In one of my earliest memories, I am fishing with my father just before dinner, and in the sunset above the Potomac River we see a triple rainbow emerge from the clouds. He reminded me then, and I still know now, that seeing something so beautiful happens once in a lifetime.
|“Who looks upon a river in a meditative hour, and is not reminded of the flux of all things?”
-Ralph Waldo Emerson (Photo of Hudson River from Creative Commons, Flickr user Randy OHC)
I have never again seen three rainbows above the Potomac, but it has been my experience that rivers offer unending opportunities for beauty. These natural landscapes are a source of connection to nature. Wherever I live or visit I seek out the local river to forge a connection to that landscape.
The river stones I collect there, polished from years of being scraped along the river bottom, remind me that time reveals beauty and that change is an inherent part of life. National Rivers Month is a time to pause and appreciate the incredible beauty and natural resources found in the rivers of the Northeast region.
My work on the Hudson River has taught me about the incredibly diverse and important habitats found in this unique place. The Hudson River has been called “the river that flows in two directions” because the tides of the Atlantic Ocean push water back upstream twice a day.
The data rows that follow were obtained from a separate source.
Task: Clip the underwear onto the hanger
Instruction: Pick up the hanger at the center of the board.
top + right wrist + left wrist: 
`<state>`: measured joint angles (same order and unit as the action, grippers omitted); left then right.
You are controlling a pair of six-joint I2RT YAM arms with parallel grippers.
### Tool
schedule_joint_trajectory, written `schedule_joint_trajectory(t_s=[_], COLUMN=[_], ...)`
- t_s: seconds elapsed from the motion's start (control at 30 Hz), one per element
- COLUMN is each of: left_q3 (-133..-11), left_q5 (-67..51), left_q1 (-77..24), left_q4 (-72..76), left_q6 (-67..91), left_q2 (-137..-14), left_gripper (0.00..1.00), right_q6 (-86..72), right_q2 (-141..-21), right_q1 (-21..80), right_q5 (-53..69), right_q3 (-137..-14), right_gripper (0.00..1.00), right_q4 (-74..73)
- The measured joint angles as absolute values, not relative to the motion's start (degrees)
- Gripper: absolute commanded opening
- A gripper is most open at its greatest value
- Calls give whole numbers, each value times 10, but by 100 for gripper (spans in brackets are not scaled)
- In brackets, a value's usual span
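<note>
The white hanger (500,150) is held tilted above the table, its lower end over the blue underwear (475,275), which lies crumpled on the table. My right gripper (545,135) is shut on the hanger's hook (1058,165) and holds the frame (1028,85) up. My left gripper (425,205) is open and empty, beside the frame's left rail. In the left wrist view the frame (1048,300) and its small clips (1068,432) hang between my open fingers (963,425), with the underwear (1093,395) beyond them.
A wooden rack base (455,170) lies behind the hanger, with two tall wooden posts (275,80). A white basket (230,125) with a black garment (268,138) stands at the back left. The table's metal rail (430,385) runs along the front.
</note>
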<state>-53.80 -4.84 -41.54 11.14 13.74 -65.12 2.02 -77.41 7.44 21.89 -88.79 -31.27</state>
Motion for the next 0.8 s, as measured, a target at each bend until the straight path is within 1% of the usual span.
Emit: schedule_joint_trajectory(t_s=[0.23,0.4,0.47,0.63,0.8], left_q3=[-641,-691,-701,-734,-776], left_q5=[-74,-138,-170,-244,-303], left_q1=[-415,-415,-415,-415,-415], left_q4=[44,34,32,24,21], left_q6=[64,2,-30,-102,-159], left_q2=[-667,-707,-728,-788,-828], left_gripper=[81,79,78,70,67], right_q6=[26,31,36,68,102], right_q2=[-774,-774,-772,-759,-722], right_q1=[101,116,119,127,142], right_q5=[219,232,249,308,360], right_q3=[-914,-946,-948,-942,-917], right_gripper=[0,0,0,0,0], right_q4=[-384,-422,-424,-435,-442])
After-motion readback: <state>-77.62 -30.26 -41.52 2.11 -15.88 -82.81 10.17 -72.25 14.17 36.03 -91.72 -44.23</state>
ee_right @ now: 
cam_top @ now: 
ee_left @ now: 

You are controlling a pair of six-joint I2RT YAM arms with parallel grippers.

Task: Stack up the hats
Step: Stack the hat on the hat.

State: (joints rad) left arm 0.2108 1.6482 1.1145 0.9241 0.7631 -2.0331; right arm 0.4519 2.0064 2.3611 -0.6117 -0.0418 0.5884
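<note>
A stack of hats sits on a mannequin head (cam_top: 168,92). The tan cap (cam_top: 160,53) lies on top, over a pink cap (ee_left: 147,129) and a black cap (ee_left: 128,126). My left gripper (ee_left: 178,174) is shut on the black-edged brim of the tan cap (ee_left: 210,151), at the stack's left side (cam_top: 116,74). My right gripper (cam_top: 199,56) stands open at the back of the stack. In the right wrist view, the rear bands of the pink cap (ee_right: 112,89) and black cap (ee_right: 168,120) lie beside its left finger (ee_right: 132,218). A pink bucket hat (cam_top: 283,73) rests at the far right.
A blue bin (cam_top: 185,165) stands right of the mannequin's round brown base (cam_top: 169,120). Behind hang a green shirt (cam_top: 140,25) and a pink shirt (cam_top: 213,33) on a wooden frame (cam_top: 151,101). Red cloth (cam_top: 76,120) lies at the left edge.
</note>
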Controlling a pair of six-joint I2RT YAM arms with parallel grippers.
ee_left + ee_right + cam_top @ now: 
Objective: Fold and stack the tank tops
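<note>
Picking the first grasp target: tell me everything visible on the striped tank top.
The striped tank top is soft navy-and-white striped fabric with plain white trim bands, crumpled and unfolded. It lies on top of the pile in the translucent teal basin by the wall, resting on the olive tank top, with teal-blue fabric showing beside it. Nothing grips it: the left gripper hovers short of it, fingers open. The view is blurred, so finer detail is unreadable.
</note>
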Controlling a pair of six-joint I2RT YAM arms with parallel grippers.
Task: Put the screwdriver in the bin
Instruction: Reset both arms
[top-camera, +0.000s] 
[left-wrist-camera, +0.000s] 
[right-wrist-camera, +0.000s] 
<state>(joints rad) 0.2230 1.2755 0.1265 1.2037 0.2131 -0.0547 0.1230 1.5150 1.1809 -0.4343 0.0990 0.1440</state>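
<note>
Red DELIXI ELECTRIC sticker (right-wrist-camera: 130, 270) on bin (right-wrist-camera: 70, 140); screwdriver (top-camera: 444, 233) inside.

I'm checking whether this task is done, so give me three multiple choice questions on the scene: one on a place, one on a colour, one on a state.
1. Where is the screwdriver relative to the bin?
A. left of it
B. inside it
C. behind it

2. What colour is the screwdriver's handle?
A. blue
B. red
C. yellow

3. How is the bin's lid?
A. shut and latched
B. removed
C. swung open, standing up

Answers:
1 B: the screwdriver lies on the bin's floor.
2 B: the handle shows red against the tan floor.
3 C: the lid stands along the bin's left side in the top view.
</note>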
These tides help to create homes for many different kinds of plants and animals.
As the Hudson River makes its way from its source in the Adirondack Mountains, it provides habitat for hundreds of species of fish and birds as they breed, feed, raise their young, and seek shelter and rest.
A bottle I have on my desk, filled with water from the Hudson River, reminds me to protect the ecosystem from which it came.
|“A good river is nature’s life work in song.”
(Photo of Potomac River from Creative Commons, Flickr user thisisbossi)
This month, I celebrate National Rivers Month with a solemn knowledge that the incredible ecological resources of the Hudson River have been extensively contaminated with chemicals called polychlorinated biphenyls, or PCBs.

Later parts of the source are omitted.